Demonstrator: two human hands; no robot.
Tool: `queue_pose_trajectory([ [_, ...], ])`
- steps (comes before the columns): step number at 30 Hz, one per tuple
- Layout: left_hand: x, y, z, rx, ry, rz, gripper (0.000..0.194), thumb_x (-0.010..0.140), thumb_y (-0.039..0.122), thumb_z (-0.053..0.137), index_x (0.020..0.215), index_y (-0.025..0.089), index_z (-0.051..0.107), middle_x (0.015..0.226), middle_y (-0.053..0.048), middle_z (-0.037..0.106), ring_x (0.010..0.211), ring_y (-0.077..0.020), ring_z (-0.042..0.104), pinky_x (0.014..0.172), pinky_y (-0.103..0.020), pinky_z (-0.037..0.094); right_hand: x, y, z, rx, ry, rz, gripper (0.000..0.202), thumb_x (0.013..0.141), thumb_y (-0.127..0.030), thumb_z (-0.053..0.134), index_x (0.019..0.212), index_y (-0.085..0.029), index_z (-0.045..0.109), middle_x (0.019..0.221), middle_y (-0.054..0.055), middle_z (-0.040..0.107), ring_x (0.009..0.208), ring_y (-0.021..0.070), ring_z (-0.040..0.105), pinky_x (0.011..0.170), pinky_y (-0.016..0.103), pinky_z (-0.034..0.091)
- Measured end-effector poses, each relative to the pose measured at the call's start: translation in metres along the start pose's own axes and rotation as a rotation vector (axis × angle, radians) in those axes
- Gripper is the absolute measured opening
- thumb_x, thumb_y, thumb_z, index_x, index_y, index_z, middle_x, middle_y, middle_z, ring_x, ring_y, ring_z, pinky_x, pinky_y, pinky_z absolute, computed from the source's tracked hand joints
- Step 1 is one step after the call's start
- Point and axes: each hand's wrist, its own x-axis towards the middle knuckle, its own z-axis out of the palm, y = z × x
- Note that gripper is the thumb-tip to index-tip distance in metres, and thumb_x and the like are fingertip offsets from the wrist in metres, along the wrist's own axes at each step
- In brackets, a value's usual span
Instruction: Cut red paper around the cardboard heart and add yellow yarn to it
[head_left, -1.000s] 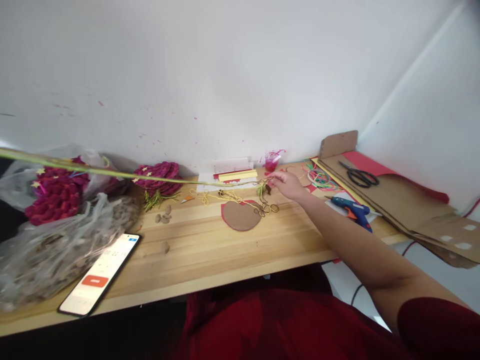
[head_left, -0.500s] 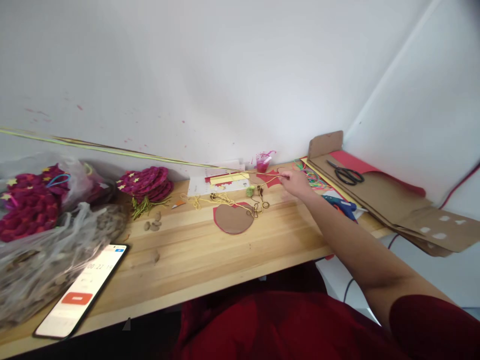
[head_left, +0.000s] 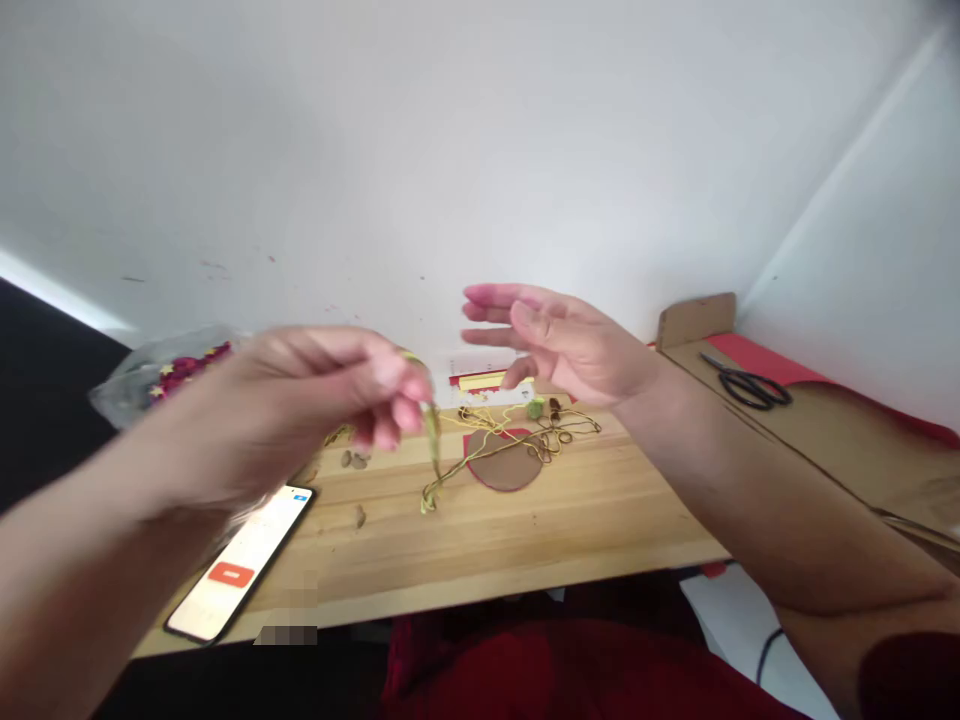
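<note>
My left hand (head_left: pixel 330 400), slightly blurred, pinches green and yellow yarn (head_left: pixel 433 440) above the table. The yarn hangs from its fingertips and trails right across the tabletop. My right hand (head_left: pixel 562 345) is raised with its fingers apart and nothing in it. Below the hands lies a brown rounded cardboard piece (head_left: pixel 506 465) with a red edge, with strands crossing its top. Tangled yellow and brown yarn (head_left: pixel 559 430) lies behind and beside it, next to a small green ball (head_left: pixel 535 409).
A lit phone (head_left: pixel 240 565) lies at the left front, near small stones (head_left: pixel 360 515). Behind my left hand is a plastic bag (head_left: pixel 124 385) with magenta pieces. Black scissors (head_left: pixel 750 388) rest on cardboard (head_left: pixel 840 450) at the right. Yellow strips (head_left: pixel 480 381) lie near the wall.
My left hand has come into view holding yarn. My right hand has let go of its strand and risen open. The stretched yarn has gone slack onto the table, and the view has shifted left.
</note>
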Motion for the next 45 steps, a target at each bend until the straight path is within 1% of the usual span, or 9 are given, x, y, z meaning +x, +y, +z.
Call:
queue_pose_trajectory([
  [1,0.003,-0.002,0.006,0.059,-0.166,-0.041,0.023,0.086,0.038,0.074,0.083,0.015,0.077,0.07,-0.003,0.071,0.059,-0.0119,0.062,0.052,-0.02,0.046,0.002,-0.006,0.016,0.104,-0.075,0.016,0.053,0.096,-0.054,0.06,0.141,-0.025,0.056,0.144,0.011,0.059,0.117,0.024,0.065,0.067,0.027,0.061],
  [3,0.009,-0.008,0.017,0.109,-0.26,-0.084,0.026,0.089,0.041,0.07,0.079,0.017,0.076,0.068,-0.002,0.069,0.054,-0.008,0.054,0.051,-0.018,0.041,0.002,-0.009,0.038,0.221,-0.199,0.085,0.066,0.093,-0.058,0.064,0.146,-0.02,0.05,0.132,0.015,0.065,0.105,0.0225,0.068,0.06,0.024,0.058],
  [7,0.013,-0.024,0.022,0.13,-0.269,-0.142,0.035,0.089,0.045,0.069,0.068,0.017,0.071,0.064,-0.002,0.064,0.051,-0.0068,0.047,0.047,-0.018,0.032,-0.006,0.008,0.053,0.144,-0.21,0.24,0.071,0.086,-0.046,0.078,0.145,-0.018,0.051,0.111,0.011,0.072,0.08,0.0148,0.068,0.051,0.021,0.049],
  [14,0.008,-0.053,0.018,0.069,-0.316,-0.295,0.037,0.09,0.053,0.064,0.09,0.017,0.074,0.083,-0.006,0.074,0.061,-0.0114,0.059,0.052,-0.022,0.038,-0.016,0.021,0.052,-0.354,-0.029,0.091,0.011,0.089,-0.024,0.07,0.094,-0.017,0.078,0.086,0.003,0.077,0.077,0.0133,0.067,0.073,0.029,0.051],
  [17,0.012,-0.066,0.016,0.066,-0.242,-0.294,0.042,0.091,0.056,0.061,0.089,0.017,0.074,0.082,-0.006,0.073,0.064,-0.0123,0.059,0.055,-0.023,0.04,-0.019,0.017,0.051,-0.508,-0.027,0.052,0.013,0.09,-0.025,0.068,0.088,-0.016,0.078,0.079,0.001,0.075,0.068,0.0107,0.061,0.064,0.026,0.045],
  [21,0.017,-0.083,0.019,-0.068,-0.115,-0.271,0.03,0.08,0.046,0.078,0.087,0.016,0.077,0.073,-0.002,0.062,0.064,-0.0101,0.05,0.054,-0.02,0.037,-0.023,0.016,0.047,-0.6,-0.058,-0.005,0.014,0.093,-0.024,0.065,0.089,-0.015,0.076,0.077,0.0,0.072,0.065,0.0094,0.056,0.059,0.025,0.039],
  [26,0.014,-0.1,0.035,-0.395,-0.27,-0.329,0.034,0.078,0.048,0.082,0.076,0.014,0.074,0.072,-0.003,0.059,0.063,-0.0089,0.048,0.053,-0.019,0.038,-0.026,0.021,0.043,-0.588,-0.111,-0.11,0.012,0.093,-0.022,0.065,0.09,-0.016,0.074,0.082,0.002,0.074,0.07,0.0108,0.06,0.064,0.025,0.042],
  [31,0.012,-0.109,0.047,-0.497,-0.342,-0.366,0.038,0.073,0.049,0.086,0.082,0.013,0.078,0.071,-0.003,0.059,0.061,-0.0085,0.049,0.049,-0.018,0.036,-0.03,0.024,0.04,-0.539,-0.143,-0.091,0.009,0.092,-0.019,0.066,0.092,-0.015,0.074,0.081,0.002,0.073,0.068,0.0105,0.062,0.062,0.024,0.044],
  [45,0.015,-0.117,0.062,-0.532,-0.341,-0.413,0.033,0.071,0.043,0.089,0.083,0.014,0.079,0.065,-0.002,0.059,0.056,-0.0066,0.051,0.049,-0.015,0.036,-0.037,0.033,0.034,-0.531,-0.152,-0.134,0.011,0.095,-0.021,0.065,0.093,-0.016,0.074,0.084,0.002,0.076,0.074,0.0104,0.066,0.067,0.023,0.047],
])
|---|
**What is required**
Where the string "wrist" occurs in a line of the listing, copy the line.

**Solved problem**
- Point and axes: each hand's wrist, its own x-axis towards the middle knuckle, its own z-axis out of the palm, y = z × x
- Note that gripper is the thumb-tip to index-tip distance in metres, and thumb_x and the like are fingertip offsets from the wrist in metres, along the wrist's own axes at each step

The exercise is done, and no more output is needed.